Pero, más allá de los problemas de orden público, continúa irresuelto el viejo debate sobre cómo afrontar el fenómeno de la prostitución, que habita en el limbo de la alegalidad: al no estar tipificado como delito no es punible; al no estar legislado carece de control alguno. En 2006 la Generalitat llegó a elaborar un anteproyecto de ley, luego abortado por las diferencias entre los socios del tripartito catalán y que ahora la patronal del comercio quiere resucitar. También en la pasada legislatura, Congreso y Senado constituyeron una comisión para dirimir el dilema entre abolición y regulación, que finalmente se apuntó a la abstención: más que legislar, alegaron sus señorías, lo urgente era que el Gobierno elaborara un plan integral para combatir a las mafias que trafican con mujeres. El plan, en marcha desde enero, tampoco es la panacea.

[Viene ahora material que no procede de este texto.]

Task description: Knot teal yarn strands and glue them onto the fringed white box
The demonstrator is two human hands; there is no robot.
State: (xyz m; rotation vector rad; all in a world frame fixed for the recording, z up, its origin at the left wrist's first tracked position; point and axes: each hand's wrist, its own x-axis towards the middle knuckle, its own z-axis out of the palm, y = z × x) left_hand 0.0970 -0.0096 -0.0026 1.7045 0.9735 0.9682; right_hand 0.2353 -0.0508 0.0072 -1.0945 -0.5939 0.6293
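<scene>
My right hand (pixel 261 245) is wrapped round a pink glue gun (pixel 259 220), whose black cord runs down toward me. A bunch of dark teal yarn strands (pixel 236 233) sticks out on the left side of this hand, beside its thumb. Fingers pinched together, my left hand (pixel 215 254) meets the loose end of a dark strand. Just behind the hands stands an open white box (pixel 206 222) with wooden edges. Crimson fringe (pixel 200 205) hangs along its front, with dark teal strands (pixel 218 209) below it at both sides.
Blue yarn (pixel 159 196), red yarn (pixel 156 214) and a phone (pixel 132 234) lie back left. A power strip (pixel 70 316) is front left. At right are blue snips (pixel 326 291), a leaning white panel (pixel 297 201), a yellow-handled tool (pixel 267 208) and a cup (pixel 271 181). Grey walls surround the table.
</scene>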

No hay respuestas sencillas, ni probablemente definitivas, para una discusión que la mayoría de las democracias avanzadas continúa sin resolver. Las voces partidarias de la abolición mediante la prohibición sin más, con el argumento de que no se puede legitimar por ley la explotación de un ser humano, desprecian el hecho de que la clandestinidad suele ser sinónimo de marginalidad; y quienes en cambio abogan por la regulación no siempre tienen en cuenta los riesgos de institucionalizar el proxenetismo como negocio legal.

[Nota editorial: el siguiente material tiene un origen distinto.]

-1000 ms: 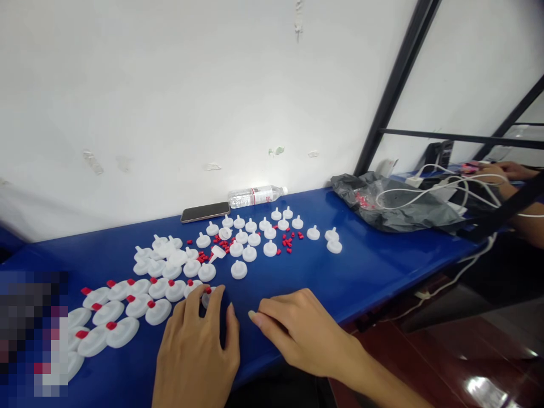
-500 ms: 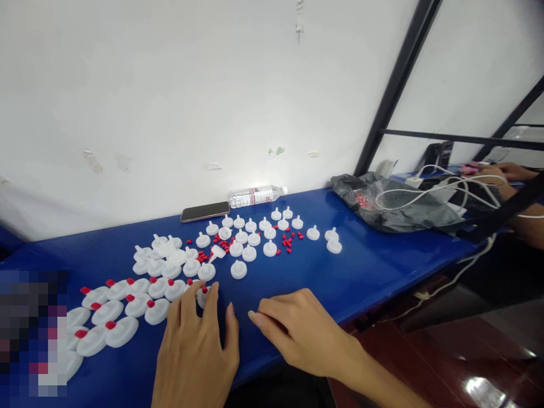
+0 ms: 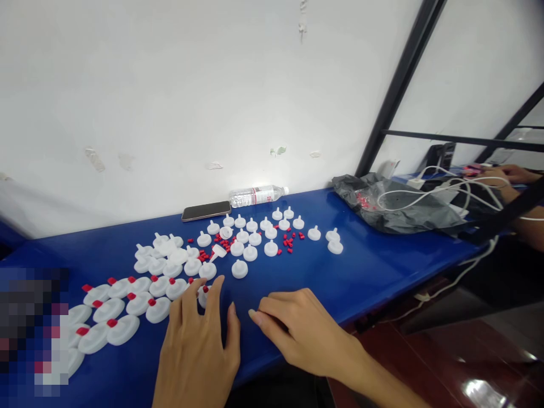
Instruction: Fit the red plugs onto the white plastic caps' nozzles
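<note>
The left hand [image 3: 213, 294] is arching palm down near the table's [image 3: 365, 272] front edge, fingers spreading loosely around a red-tipped disc [image 3: 204, 298]. The right hand [image 3: 300, 331] is resting at that edge, fingers curling closed.

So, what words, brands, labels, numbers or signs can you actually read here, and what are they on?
Nothing can be read for certain.
Bottle: its label carries red markings, too small and blurred to read.
Phone: dark screen, no text visible.
Grey plastic bag: no lettering I can make out.
Wall: no sign, only scuffs and scraps.
</note>
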Tool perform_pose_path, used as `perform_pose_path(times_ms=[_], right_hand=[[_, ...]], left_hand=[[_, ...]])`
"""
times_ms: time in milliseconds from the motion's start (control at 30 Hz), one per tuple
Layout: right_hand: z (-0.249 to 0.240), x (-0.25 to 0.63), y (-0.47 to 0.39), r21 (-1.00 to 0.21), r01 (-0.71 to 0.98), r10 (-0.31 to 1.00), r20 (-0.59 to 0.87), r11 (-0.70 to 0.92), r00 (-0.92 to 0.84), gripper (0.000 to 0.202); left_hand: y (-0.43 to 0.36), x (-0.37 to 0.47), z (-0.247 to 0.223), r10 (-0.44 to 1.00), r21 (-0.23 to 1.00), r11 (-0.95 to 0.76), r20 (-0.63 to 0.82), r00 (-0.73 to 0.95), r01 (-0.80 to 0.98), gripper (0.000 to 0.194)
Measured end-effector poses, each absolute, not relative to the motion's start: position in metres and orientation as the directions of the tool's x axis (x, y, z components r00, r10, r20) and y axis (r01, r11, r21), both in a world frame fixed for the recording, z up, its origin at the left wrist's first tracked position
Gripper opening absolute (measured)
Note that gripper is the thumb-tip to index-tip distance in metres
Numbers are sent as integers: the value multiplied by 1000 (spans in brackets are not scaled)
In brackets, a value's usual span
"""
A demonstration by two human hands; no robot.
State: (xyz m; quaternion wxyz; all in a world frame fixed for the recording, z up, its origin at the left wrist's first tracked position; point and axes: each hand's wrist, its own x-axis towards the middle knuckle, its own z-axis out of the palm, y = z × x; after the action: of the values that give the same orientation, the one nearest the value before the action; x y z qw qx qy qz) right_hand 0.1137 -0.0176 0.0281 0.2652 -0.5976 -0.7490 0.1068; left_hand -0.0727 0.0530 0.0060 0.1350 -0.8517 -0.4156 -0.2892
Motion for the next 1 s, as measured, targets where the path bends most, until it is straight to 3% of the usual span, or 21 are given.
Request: perform_pose_path(times_ms=[167, 333, 467, 633, 867, 1000], right_hand=[[34, 113, -18, -507, 833, 965, 237, 221, -111, 18], [37, 110, -17, -423, 882, 975, 160, 206, -151, 64], [37, 100, -14, -317, 927, 975, 157, 200, -157, 59], [38, 96, -9, -261, 938, 962, 211, 228, -175, 52], [36, 106, -18, -431, 856, 950, 245, 286, -193, 32], [29, 110, -23, -591, 741, 940, 293, 320, -173, 31]], left_hand=[[52, -71, 7, 641, 32, -615, 602, 476, 788, 46], [53, -72, 8, 616, 10, -633, 613, 496, 774, 47], [54, -73, 8, 569, -33, -666, 623, 537, 745, 44], [54, -70, 7, 605, 14, -631, 634, 481, 776, 44], [56, -72, 5, 598, -12, -644, 615, 514, 765, 44], [56, -72, 6, 562, -7, -687, 628, 538, 726, 36]])
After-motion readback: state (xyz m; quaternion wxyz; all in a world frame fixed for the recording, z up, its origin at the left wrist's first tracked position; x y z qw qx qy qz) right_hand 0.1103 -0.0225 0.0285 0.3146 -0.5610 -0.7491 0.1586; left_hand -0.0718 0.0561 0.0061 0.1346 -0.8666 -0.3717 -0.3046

Tampoco el derecho comparado resuelve la disyuntiva. Suecia y Noruega han optado por proscribir el comercio sexual, lo que no ha acabado con el problema; sólo lo ha expulsado de la plaza pública. Con mayor o menor acierto, Alemania, Holanda y Bélgica han apostado por regular la prostitución, convencidas de que no basta con cerrar los ojos para erradicar esta incómoda realidad.